▸ **What is required**
Copy every line from the records below that holds the word "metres".

▸ **Source material**
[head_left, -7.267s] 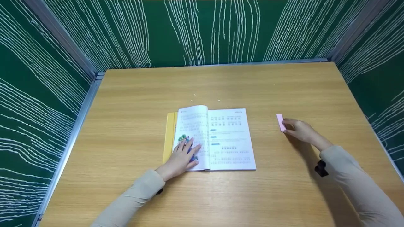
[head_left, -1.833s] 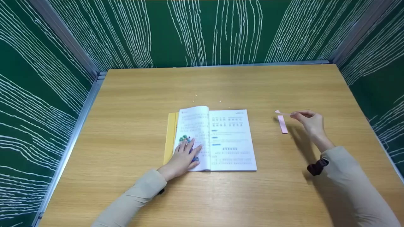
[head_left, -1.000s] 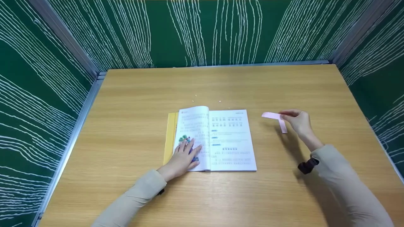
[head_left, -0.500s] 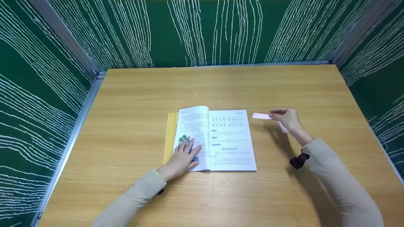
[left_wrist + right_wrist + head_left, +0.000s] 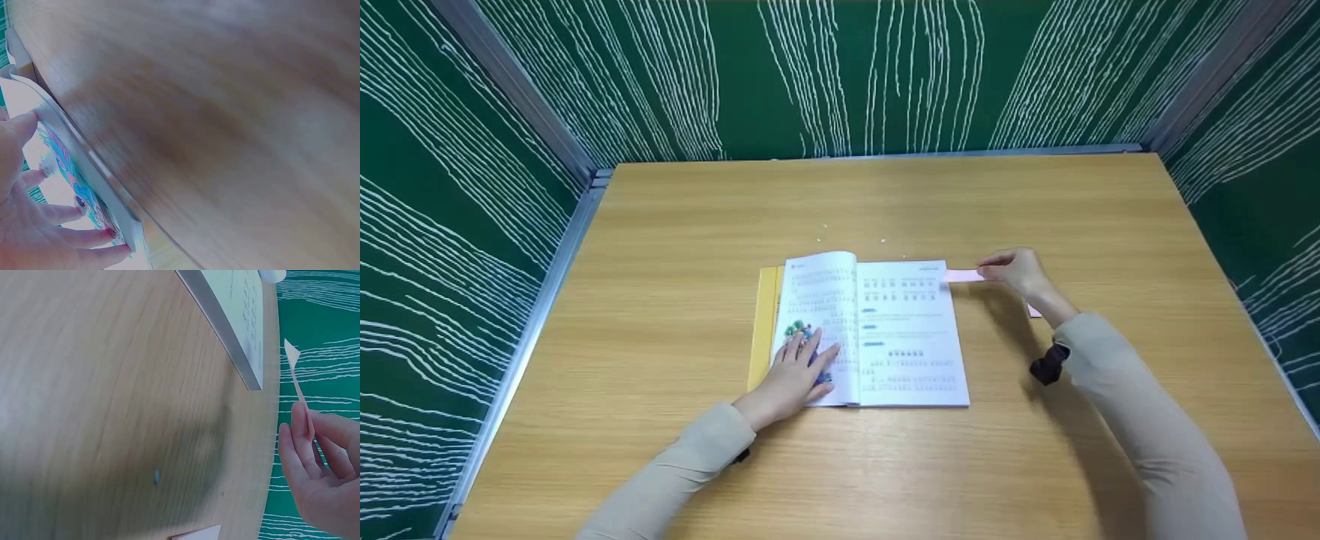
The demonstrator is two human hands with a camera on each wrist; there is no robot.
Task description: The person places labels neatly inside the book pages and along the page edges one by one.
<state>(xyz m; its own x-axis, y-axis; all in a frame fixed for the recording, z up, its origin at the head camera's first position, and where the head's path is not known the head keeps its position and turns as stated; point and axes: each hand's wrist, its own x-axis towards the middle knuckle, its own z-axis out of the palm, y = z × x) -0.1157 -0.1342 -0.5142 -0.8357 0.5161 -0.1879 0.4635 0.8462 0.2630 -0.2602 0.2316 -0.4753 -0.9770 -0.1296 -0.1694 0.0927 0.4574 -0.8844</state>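
Note:
An open book (image 5: 911, 322) lies in the middle of the table, its left-hand pages folded over a yellow cover or book beneath. My left hand (image 5: 789, 379) rests with spread fingers on the left page, partly covering a coloured picture; the left wrist view shows the fingers (image 5: 84, 238) near the page's edge. Between thumb and fingers my right hand (image 5: 1015, 270) pinches a pink sticky note (image 5: 962, 276). The note's free end reaches the book's upper right edge. In the right wrist view the note (image 5: 293, 363) is raised, its tip bent. Behind my right wrist, mostly hidden, lies the pink sticky note pad (image 5: 1036, 312).
Several tiny white specks lie on the wooden table (image 5: 682, 225) beyond the book. Green panels (image 5: 855, 75) with white lines stand along the back and sides, framed by grey rails. A dark wrist camera (image 5: 1048, 365) hangs beneath my right sleeve.
My right hand lifted a single sticky note off the pad and carried it left to the book's edge. The pad stayed behind on the table. My left hand kept its place on the page.

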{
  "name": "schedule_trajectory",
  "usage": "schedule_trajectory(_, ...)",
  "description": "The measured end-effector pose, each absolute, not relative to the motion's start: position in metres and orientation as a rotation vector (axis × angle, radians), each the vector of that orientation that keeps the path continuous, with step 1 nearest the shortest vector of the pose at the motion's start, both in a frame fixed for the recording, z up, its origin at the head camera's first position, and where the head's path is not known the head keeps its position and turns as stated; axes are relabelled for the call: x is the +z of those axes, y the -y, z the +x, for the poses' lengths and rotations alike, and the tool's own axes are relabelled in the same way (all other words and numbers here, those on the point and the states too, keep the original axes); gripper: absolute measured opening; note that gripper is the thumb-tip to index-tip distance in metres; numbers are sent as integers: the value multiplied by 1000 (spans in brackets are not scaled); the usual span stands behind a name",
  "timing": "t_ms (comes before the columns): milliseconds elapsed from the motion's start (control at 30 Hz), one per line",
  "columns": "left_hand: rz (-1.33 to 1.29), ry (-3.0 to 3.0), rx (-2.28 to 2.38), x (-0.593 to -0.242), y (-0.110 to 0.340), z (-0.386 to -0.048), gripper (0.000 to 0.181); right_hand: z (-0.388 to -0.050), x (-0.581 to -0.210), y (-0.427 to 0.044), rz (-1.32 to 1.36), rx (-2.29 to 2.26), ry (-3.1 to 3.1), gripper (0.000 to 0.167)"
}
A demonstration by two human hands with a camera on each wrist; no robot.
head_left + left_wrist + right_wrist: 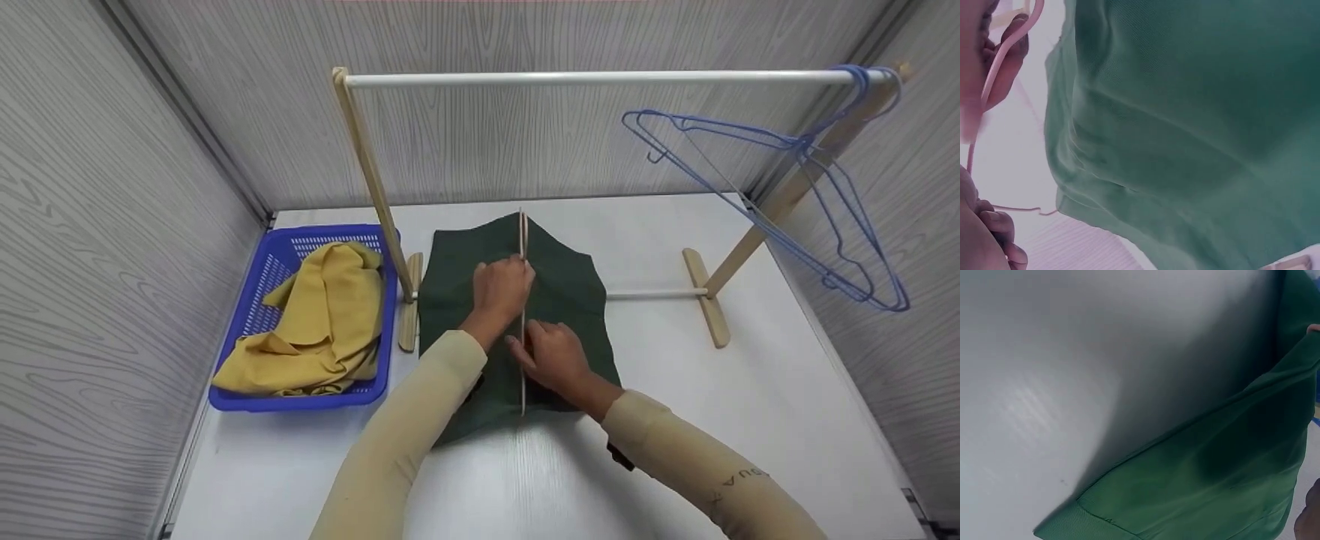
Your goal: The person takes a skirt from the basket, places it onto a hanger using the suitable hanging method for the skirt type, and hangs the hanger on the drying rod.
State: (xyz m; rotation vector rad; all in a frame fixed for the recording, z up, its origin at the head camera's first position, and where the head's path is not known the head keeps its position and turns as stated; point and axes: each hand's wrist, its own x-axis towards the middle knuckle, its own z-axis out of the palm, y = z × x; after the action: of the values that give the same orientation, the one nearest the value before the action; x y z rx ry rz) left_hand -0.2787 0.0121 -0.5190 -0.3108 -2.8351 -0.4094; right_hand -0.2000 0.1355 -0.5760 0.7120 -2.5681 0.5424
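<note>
A dark green cloth garment (pixel 566 281) hangs draped over a thin pale pink hanger (pixel 523 390), seen nearly edge-on in the head view. My left hand (pixel 502 286) grips the hanger toward its far part, fingers curled. Closer to me, my right hand (pixel 559 358) holds the hanger wire, thumb and fingers about it. In the left wrist view, the pink hanger (pixel 1008 45) runs past curled fingers beside the spread green garment (pixel 1185 124). The right wrist view shows the garment's lower edge (pixel 1207 478) above the white table; most of the right hand is hidden there.
A blue basket (pixel 392 330) with yellow cloth (pixel 330 315) stands at the left. Behind the garment rises a wooden rack with a white rail (pixel 585 78). Several blue hangers (pixel 806 142) hang at its right end. White table surface (pixel 675 435) lies to the right.
</note>
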Motion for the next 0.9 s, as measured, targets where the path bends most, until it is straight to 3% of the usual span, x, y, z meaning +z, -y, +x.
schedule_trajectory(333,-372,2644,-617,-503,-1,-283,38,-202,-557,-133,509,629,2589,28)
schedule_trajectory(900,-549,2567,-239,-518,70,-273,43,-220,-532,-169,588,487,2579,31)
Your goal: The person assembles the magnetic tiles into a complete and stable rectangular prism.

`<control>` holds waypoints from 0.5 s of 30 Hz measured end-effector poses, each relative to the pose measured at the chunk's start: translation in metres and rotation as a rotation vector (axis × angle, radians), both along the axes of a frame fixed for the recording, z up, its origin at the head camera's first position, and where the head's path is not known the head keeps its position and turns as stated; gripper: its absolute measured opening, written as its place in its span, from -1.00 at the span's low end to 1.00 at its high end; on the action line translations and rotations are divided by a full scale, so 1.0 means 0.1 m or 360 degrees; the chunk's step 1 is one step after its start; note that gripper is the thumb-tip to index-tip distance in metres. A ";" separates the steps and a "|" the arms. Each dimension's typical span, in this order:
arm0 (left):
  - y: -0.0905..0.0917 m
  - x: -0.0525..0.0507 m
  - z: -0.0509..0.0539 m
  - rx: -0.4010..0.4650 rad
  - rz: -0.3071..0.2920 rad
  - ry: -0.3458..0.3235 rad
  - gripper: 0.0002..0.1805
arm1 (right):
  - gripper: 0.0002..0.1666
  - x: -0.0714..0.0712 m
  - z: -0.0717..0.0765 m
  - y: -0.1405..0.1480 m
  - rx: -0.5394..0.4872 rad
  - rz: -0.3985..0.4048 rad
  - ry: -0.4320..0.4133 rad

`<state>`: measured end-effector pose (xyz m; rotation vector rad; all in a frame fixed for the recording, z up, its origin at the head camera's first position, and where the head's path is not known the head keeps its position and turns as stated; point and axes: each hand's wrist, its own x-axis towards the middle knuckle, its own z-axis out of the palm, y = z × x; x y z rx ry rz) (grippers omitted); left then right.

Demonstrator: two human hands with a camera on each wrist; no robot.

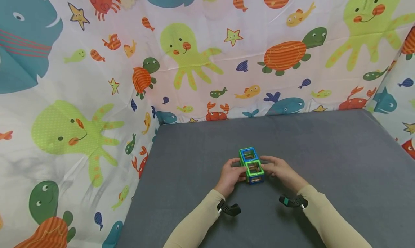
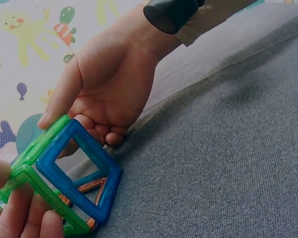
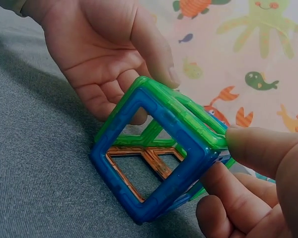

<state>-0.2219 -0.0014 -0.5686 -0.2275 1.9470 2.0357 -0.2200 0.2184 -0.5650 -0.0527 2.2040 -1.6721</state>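
Observation:
A small block built of see-through magnetic tiles (image 1: 256, 173) sits on the grey cloth, between both hands. Its top shows a blue square frame behind a green one, and a blue frame (image 3: 174, 126) closes the near end. Orange frames (image 3: 159, 163) show at its bottom. My left hand (image 1: 229, 175) grips the left side, thumb at the green top edge and fingers lower down the side. From the right, my right hand (image 1: 283, 171) pinches the block, its thumb (image 2: 62, 96) at the top green edge; its other fingers are partly hidden behind the tiles in the left wrist view.
The grey cloth-covered table (image 1: 194, 143) spreads around the block. A white curtain (image 1: 201, 21) printed with sea animals stands along the back and left edges, and also at the right. Dark straps (image 1: 229, 208) circle both wrists.

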 end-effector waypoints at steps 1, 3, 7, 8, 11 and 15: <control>0.00 0.00 0.00 0.0011 0.0000 -0.0007 -0.43 | -0.20 0.00 0.00 0.00 0.0002 -0.0004 -0.0002; 0.00 0.00 0.00 0.0022 -0.0002 -0.0010 -0.42 | -0.20 0.01 0.01 -0.01 0.0004 -0.0007 -0.0004; 0.00 0.01 0.00 0.0044 -0.0004 -0.0011 -0.41 | -0.21 0.01 0.02 -0.01 0.0010 -0.0005 -0.0003; 0.00 0.01 0.01 0.0046 -0.0008 -0.0008 -0.41 | -0.21 0.01 0.02 -0.01 0.0014 -0.0002 -0.0003; 0.00 0.02 0.02 0.0056 -0.0014 -0.0012 -0.40 | -0.21 0.01 0.01 0.00 0.0017 0.0000 -0.0002; 0.00 0.03 0.04 0.0059 -0.0020 -0.0012 -0.41 | -0.21 0.00 0.00 0.01 0.0013 -0.0005 -0.0002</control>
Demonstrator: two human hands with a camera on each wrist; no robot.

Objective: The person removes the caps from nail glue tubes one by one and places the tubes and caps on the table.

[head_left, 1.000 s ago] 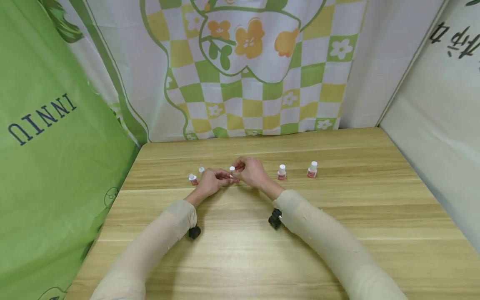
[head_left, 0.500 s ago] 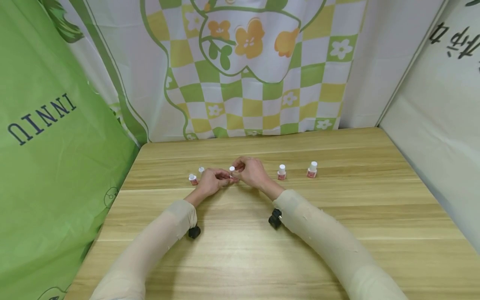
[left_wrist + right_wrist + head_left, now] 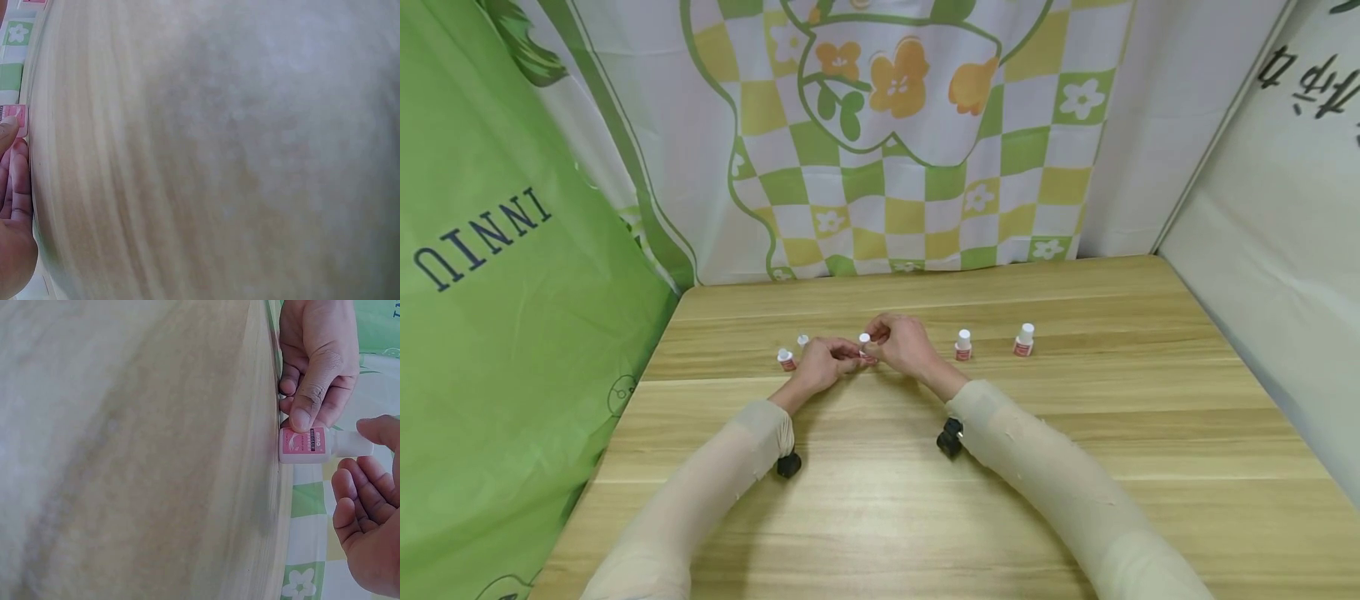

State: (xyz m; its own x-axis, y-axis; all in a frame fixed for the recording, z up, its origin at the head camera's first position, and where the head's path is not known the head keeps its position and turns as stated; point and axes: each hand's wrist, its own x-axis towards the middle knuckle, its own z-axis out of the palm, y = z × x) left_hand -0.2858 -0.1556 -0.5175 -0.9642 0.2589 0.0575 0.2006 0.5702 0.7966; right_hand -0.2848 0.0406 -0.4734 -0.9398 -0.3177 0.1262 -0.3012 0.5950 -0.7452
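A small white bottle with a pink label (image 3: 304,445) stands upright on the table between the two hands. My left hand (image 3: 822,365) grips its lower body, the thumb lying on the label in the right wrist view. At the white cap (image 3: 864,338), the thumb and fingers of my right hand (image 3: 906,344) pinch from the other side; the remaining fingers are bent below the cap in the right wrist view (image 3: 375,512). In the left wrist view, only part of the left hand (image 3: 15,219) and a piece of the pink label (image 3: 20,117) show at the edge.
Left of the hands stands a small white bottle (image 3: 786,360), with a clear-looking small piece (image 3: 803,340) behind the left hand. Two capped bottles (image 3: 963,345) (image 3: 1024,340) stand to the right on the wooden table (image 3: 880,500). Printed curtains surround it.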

▸ **Response**
  "description": "The measured end-effector pose, each absolute, not relative to the motion's start: position in metres and orientation as a rotation vector (axis × angle, radians), each the vector of that orientation that keeps the path continuous, with step 1 nearest the shortest vector of the pose at the motion's start, both in a frame fixed for the recording, z up, its origin at the head camera's first position, and where the head's path is not known the head keeps its position and turns as stated; axes are relabelled for the call: x is the +z of those axes, y the -y, z the +x, for the poses' lengths and rotations alike, and the tool's own axes are relabelled in the same way (all other words and numbers here, those on the point and the states too, keep the original axes); gripper: absolute measured opening; note that gripper is the thumb-tip to index-tip distance in metres; numbers are sent as integers: the value multiplied by 1000 (spans in brackets are not scaled); the usual span stands behind a name",
`<control>` holds waypoints from 0.5 s of 30 Hz measured end-effector poses, each relative to the pose measured at the chunk's start: translation in metres and rotation as a rotation vector (axis × angle, radians), both along the axes of a frame fixed for the recording, z up, its origin at the head camera's first position, and where the head's path is not known the head keeps its position and turns as stated; gripper: its absolute measured opening, written as its place in its span, from -1.00 at the span's low end to 1.00 at its high end; on the action line translations and rotations are divided by a full scale, so 1.0 means 0.1 m or 360 degrees; the chunk's step 1 is one step after its start; note that gripper is the thumb-tip to index-tip distance in metres. A ";" separates the steps and a "|" the arms. Each dimension's typical span, in this order:

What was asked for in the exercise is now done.